Une alerte répétée, une situation inchangée
Ce n’est pas la première fois que Patxi Ruiz tire la sonnette d’alarme. Dès septembre, il observait une journée de grève de la faim pour dénoncer la dégradation de ses conditions de détention et, plus largement, celles de l’ensemble des prisonnier·es. Il pointait alors l’interruption arbitraire de la distribution d’un complément nutritionnel pourtant prescrit médicalement, symbole d’un mépris institutionnalisé pour la santé des détenus.
Trois mois plus tard, rien n’a changé. Pire : la situation s’est aggravée. Dans une note adressée à la direction pénitentiaire, Patxi Ruiz explique que l’absence de soins adaptés et le manque d’attention médicale ont désormais un visage et un nom : Begoña, une femme âgée décédée derrière les murs de la prison. Une mort qui n’est pas un accident, mais l’aboutissement d’un système carcéral qui considère la santé des personnes enfermées comme une variable négligeable.

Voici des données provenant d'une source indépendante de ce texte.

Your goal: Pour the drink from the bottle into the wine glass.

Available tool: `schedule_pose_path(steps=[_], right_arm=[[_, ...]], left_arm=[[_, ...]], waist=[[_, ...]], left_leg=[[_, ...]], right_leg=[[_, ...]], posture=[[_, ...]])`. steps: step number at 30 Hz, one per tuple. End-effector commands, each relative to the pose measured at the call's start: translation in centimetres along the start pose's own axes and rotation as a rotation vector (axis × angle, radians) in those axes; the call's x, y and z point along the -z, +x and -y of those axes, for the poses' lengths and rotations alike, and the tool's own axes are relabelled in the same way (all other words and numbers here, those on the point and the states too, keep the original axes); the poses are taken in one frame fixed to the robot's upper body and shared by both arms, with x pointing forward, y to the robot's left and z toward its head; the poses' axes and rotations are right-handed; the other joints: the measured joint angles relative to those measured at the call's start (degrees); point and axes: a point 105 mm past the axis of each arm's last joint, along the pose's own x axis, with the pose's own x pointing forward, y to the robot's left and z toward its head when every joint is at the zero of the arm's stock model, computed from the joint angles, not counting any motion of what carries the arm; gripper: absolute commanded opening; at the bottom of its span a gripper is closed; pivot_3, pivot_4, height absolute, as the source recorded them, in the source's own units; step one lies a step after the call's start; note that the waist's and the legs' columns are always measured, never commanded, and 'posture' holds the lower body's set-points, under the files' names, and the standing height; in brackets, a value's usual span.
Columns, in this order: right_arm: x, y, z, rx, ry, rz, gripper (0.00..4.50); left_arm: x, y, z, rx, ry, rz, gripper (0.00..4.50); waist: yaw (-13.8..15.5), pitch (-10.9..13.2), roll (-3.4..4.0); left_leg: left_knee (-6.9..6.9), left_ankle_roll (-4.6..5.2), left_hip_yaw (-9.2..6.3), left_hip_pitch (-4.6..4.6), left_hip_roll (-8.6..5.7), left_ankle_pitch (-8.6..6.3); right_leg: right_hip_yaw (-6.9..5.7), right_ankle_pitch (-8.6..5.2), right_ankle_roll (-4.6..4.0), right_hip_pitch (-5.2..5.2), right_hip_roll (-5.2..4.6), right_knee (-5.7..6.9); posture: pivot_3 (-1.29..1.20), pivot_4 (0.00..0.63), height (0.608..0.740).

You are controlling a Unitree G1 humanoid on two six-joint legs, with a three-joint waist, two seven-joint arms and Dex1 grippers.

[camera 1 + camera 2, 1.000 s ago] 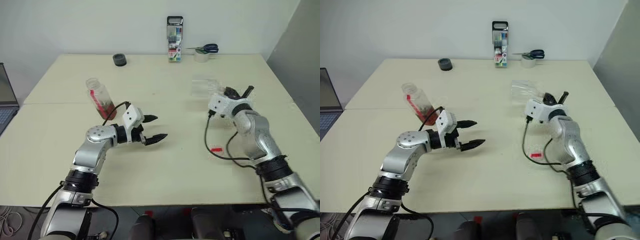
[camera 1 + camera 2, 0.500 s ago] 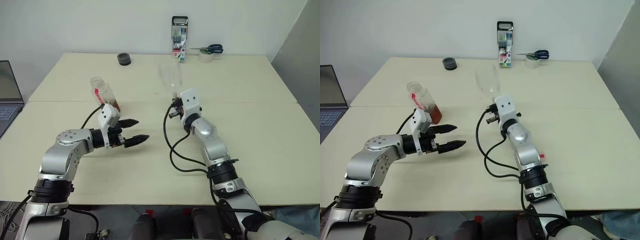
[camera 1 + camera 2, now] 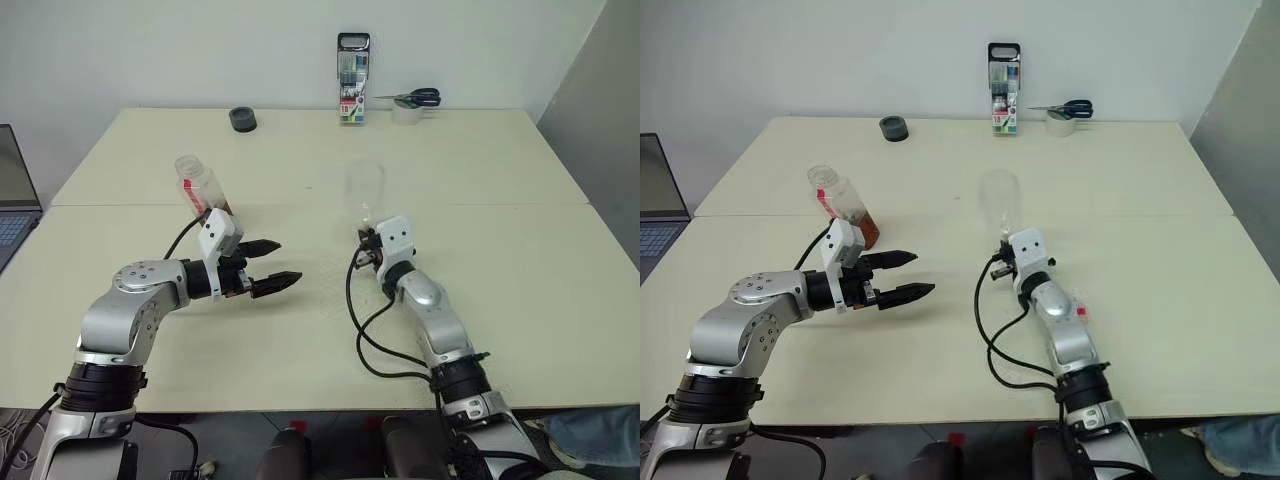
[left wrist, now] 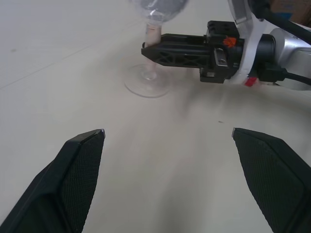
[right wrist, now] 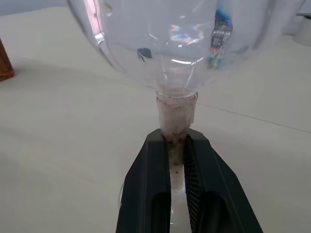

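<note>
Your right gripper (image 5: 177,160) is clenched on the wine glass (image 3: 1000,200) stem, glass upright mid-bench. Left gripper (image 3: 268,265) fingers spread, empty, near the bottle (image 3: 203,195). Bottle ungrasped, drink inside; pour not yet done.

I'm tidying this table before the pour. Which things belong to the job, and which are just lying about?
Job:
- bottle with drink
- wine glass, its stem in the right gripper
- left gripper, open

Lying about:
- scissors
- tape roll
- dark roll
- marker pack
- laptop

wine glass (image 3: 1000,195) upright (mid-table) – right claw (image 3: 1004,252) at stem | left claw (image 3: 910,275) agape, empty
</note>
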Motion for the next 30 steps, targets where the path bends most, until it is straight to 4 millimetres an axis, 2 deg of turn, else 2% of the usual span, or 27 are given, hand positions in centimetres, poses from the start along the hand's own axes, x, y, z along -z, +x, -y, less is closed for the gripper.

La prison comme espace de violence institutionnelle
Condamné en 2002 à trente ans de prison, Patxi Ruiz Romero est incarcéré depuis plus de deux décennies. Militant politique basque, critique de la dissolution d’ETA et aujourd’hui engagé au sein du collectif dissident Amnistia Ta Askatasuna (ATA), il incarne une figure de résistance politique que l’administration pénitentiaire n’a jamais cessé de surveiller et de sanctionner.
Mais au-delà de son parcours politique, c’est la condition commune des prisonnier·es qui est ici en jeu. Le manque de personnel médical, les retards de prise en charge, la non-application de prescriptions et l’indifférence face aux pathologies chroniques transforment la prison en un espace de violence institutionnelle permanente. La grève de la faim devient alors l’ultime moyen de se faire entendre, lorsque toutes les autres voies ont été fermées.
Un appel à la solidarité
En décidant d’une grève de la faim illimitée, Patxi Ruiz met sa santé, et potentiellement sa vie, en danger. Ce choix n’est ni spectaculaire ni symbolique : il est le résultat d’un rapport de force imposé par l’institution carcérale elle-même. Lorsque le droit fondamental à la santé est bafoué, le corps devient le dernier terrain de lutte.

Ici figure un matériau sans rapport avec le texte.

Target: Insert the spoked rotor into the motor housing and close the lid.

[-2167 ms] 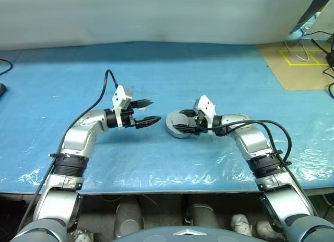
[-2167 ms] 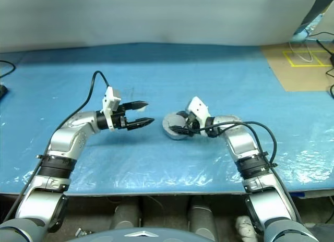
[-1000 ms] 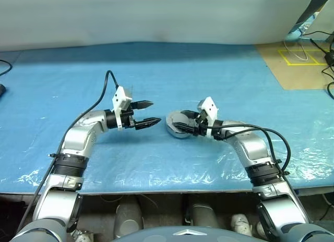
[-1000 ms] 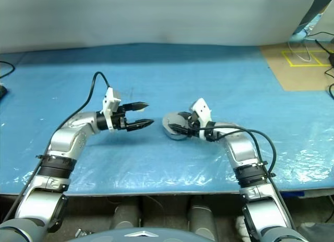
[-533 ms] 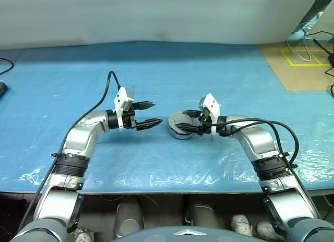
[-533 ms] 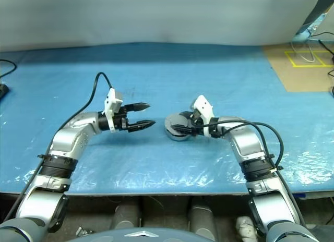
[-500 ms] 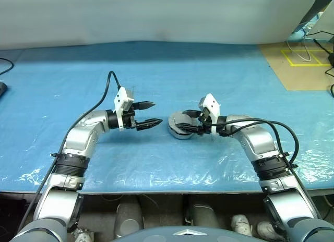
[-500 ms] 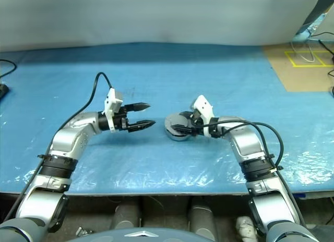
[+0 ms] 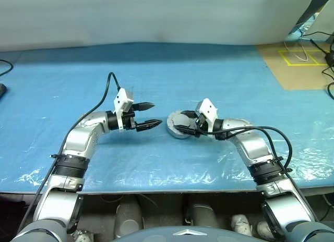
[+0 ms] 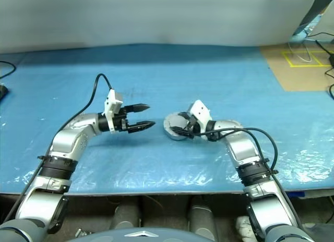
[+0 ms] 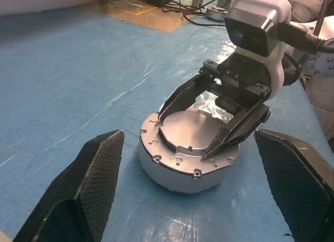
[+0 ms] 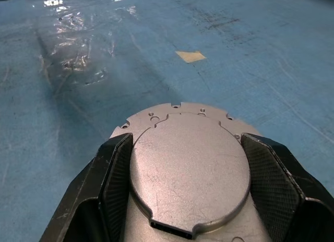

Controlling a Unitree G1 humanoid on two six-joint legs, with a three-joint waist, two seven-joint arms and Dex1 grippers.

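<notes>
Two claws face each other over the blue plastic-covered table (image 9: 219, 75), with a squat round silver metal motor housing (image 11: 185, 171) standing on the sheet between them. The right claw (image 11: 209, 124) reaches over the housing from its far side as the left wrist camera sees it, its two black fingers (image 12: 271, 184) spread apart and lying along either edge of the flat round grey metal lid (image 12: 188, 171) that sits on top. The fingertips rest against or just above the lid's rim (contact is hard to judge), and the lid looks seated level in the housing's flanged top ring (image 11: 156, 148), which carries small screw holes around it. Nothing of the copper windings or of a spoked wheel can be made out, since the lid covers the opening.

The left claw (image 9: 147, 114) hovers just beside the housing on the opposite side from the right claw, pointing toward it, well clear of the table surface. Its textured black fingers (image 11: 91, 184) stand wide apart with nothing between them; the housing sits ahead of the gap, near the tips but not touching them.

Beyond the right claw, past the edge of the blue sheet, lies a brown board marked with yellow tape (image 9: 300, 59), with loose cables (image 9: 318, 41) trailing over it.
</notes>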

Face à cette situation, le silence serait une complicité. La mobilisation autour de Patxi Ruiz doit dépasser son cas individuel pour dénoncer l’ensemble des politiques pénitentiaires qui organisent le déni de soins et l’isolement. Exiger des soins dignes en prison, c’est rappeler que la privation de liberté ne peut jamais signifier la privation de droits.

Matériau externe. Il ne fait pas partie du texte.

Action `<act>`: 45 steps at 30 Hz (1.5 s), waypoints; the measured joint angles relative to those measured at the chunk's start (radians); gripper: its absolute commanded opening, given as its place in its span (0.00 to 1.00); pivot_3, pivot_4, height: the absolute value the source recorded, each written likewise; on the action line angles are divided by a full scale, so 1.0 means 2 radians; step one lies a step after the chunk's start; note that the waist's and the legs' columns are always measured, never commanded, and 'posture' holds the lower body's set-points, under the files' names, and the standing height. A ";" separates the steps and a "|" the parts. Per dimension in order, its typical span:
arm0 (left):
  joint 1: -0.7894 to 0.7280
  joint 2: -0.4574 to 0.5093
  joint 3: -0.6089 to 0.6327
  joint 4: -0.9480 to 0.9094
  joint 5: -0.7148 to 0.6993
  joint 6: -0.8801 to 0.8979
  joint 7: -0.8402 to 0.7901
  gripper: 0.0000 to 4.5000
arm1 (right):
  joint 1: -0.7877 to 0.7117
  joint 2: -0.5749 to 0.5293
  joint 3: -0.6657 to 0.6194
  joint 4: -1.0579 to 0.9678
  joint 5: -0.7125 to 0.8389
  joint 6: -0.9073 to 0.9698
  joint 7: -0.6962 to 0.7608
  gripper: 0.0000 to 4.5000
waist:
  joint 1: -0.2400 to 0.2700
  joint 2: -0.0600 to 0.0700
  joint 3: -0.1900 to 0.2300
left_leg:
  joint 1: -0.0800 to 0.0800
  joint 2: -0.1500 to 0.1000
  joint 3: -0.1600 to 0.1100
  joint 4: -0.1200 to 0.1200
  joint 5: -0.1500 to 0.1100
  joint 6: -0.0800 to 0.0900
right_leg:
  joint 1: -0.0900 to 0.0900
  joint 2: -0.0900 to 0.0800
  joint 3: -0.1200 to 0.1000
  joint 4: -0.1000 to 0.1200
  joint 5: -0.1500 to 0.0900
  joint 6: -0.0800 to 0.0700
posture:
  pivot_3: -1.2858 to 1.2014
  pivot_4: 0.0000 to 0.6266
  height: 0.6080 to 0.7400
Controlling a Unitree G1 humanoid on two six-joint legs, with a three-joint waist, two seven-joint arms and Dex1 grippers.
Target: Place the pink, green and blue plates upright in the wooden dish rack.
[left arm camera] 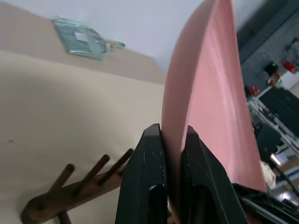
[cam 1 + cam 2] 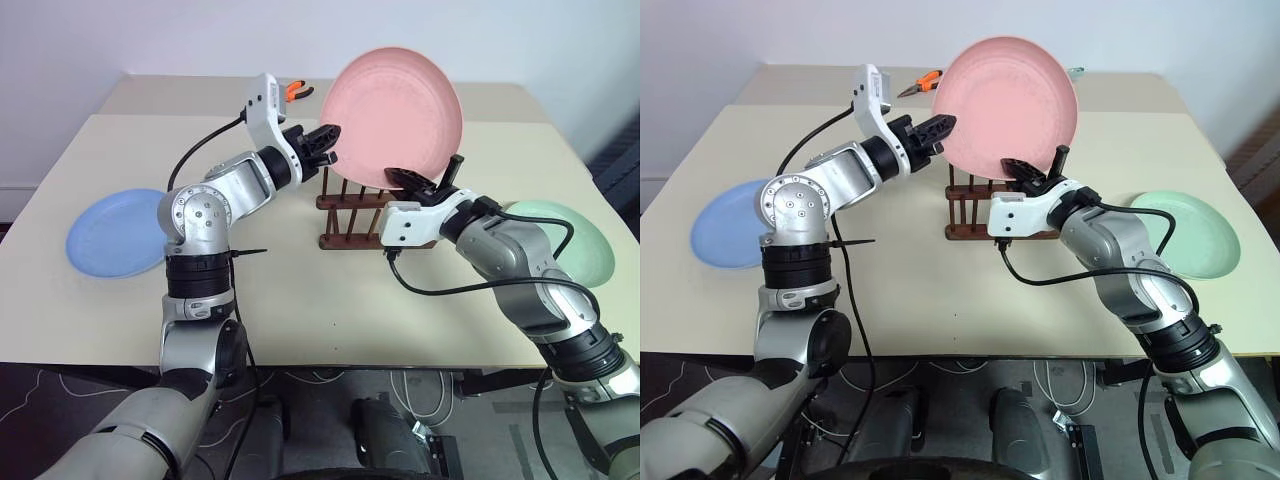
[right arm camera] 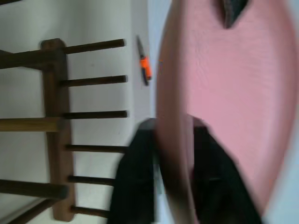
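The pink plate [image 2: 392, 115] stands upright in the air just above the wooden dish rack [image 2: 350, 215], its face turned towards me. My left gripper [image 2: 330, 138] is shut on the plate's left rim; in the left wrist view both fingers [image 1: 152, 154] pinch the rim of the pink plate [image 1: 215, 93]. My right gripper [image 2: 410, 180] is shut on the lower right rim, one finger on each side of the pink plate [image 3: 224, 93]. The blue plate [image 2: 115, 232] lies flat at the table's left. At the right edge, behind my right arm, the green plate [image 2: 565, 235] lies flat.
Orange-handled pliers [image 2: 297, 91] lie on the far table behind the rack. A clear packet [image 1: 84, 39] rests further back. The rack's pegs [image 3: 93, 81] hold nothing. Bare tabletop [image 2: 300, 300] spreads in front of the rack up to the near edge.
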 measured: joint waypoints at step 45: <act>0.216 0.192 -0.220 -0.066 0.195 -0.311 -0.483 0.69 | 0.087 0.204 -0.352 -0.085 0.677 0.376 -0.087 0.60 | -0.002 0.004 0.000 | 0.001 0.001 0.000 -0.004 0.001 -0.001 | -0.001 0.000 0.000 0.000 -0.001 -0.003 | 0.52 0.24 0.94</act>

Déjà en 2020, une grève de la faim de 31 jours, dont 12 jours de grève de la soif
En mai–juin 2020, le prisonnier basque Patxi Ruiz, incarcéré à Murcia II, entame une grève de la faim de 31 jours, dont 12 jours de grève de la soif, pour dénoncer ses conditions de détention et les violations de ses droits, aggravées par le contexte du Covid-19. Son état de santé se dégrade fortement, entraînant une hospitalisation et suscitant une vive inquiétude de ses proches et d’organisations de soutien. Un large mouvement de solidarité se développe au Pays basque et ailleurs, avec des manifestations, rassemblements et grèves de la faim de soutien, en prison comme dans la rue. Les soutiens dénoncent l’exception pénitentiaire appliquée aux prisonniers politiques basques, notamment la dispersion et l’isolement. Après 31 jours, Patxi Ruiz met fin à sa grève de la faim, annonçant lui-même sa décision.